Distributed Mandelbrot Set Generator
Inspired by my general fascination with parallel and distributed methods of computation, and subsequently triggered by a course I took in parallel algorithms, I decided to implement a distributed processor to perform time-intensive computations. I chose to do this from the ground up rather than using conventional packages for distributing processing jobs over a network of computers, primarily because that was the fun part. I didn't really care about getting the computations done. In fact I had to search for a candidate problem to solve. I wanted to learn how to implement a client-server system for sending out pieces of a job and then arranging the pieces as they come back.
So what problem did I pick? Distributed networks of processors require a high processor-work to network-traffic ratio.

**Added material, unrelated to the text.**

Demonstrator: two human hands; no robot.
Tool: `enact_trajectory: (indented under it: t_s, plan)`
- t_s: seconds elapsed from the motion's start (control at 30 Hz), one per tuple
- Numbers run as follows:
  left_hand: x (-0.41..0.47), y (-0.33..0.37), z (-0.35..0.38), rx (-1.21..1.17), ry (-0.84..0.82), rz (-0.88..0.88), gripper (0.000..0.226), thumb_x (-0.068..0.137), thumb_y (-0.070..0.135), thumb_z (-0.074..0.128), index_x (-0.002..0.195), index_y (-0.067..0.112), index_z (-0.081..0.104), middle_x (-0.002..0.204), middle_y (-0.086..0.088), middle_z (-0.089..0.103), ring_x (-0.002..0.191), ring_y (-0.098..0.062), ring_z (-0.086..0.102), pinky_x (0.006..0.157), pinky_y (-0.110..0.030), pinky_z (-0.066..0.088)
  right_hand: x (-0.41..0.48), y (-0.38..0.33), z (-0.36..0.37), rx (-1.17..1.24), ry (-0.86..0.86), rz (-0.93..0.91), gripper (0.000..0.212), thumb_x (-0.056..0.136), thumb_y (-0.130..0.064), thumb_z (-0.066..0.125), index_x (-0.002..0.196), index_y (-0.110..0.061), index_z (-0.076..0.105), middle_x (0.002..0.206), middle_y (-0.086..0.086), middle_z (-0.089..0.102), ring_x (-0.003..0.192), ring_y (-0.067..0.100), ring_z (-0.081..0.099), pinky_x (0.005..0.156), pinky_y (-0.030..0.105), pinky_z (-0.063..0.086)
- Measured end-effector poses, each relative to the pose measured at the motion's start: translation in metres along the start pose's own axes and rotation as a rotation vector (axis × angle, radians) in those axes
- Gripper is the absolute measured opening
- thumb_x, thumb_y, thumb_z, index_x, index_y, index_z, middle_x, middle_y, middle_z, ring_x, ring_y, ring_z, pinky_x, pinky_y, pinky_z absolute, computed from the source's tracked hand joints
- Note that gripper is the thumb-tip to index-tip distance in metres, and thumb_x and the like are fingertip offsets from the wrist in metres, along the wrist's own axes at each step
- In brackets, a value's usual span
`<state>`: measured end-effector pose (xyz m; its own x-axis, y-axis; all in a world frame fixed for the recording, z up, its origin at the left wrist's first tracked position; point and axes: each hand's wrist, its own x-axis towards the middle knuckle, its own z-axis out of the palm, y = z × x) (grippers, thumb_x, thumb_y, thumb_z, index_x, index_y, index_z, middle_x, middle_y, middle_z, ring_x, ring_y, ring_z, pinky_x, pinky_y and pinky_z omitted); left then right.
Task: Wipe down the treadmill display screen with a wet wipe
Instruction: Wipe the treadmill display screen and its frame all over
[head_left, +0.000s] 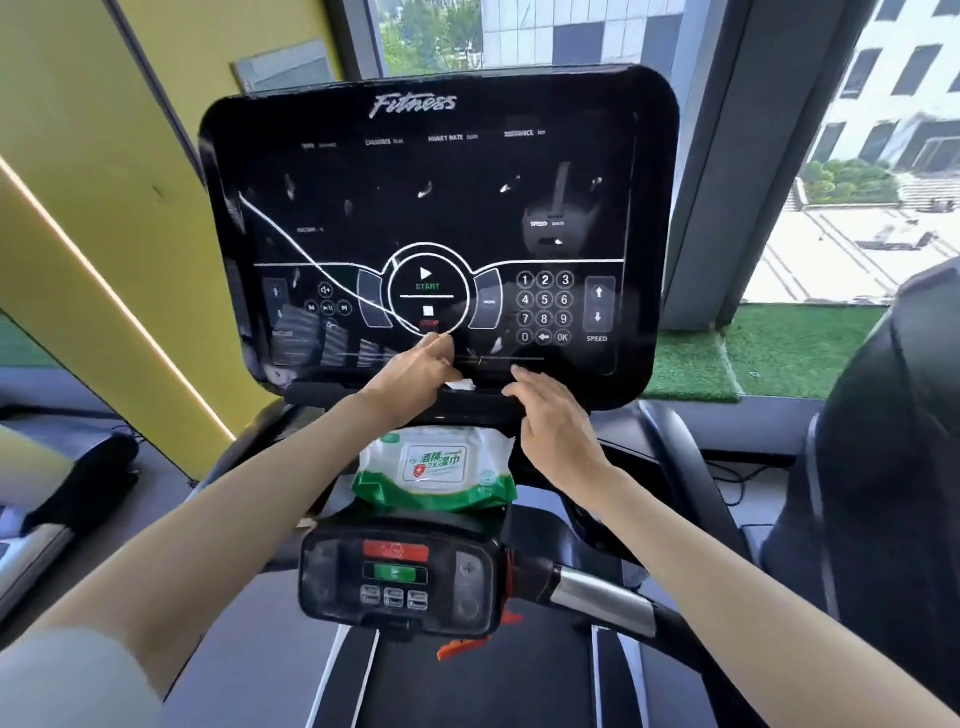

Unlike a parallel processing machine, passing messages between the processors is extremely expensive (slow), and since there is no shared memory, I needed a problem where small amounts of data transferred over the network could spawn larger quantites of computation. Equally helpful would be a problem where the distributed jobs didn't need to communicate with each other in order to perform their computations.
Fractals are a perfect solution. Any one part of the image (say one pixel) is totally independent from all other parts of the image, so the image can literally be chopped up into pieces and the pieces can be sent out to different processors. When a particular section of the image is calculated, the corresponding bitmap can be sent back to the server, which can arrange the sections as they arrive. Actually, what I just said isn't absolutely true. There can be a correlation between a given pixel's value and the values of nearby pixels, so heuristic methods can probably be devised that reason about the image with a semblance of intelligence. However, it remains true that any one pixel can be calculated without taking into account any other pixels in the image.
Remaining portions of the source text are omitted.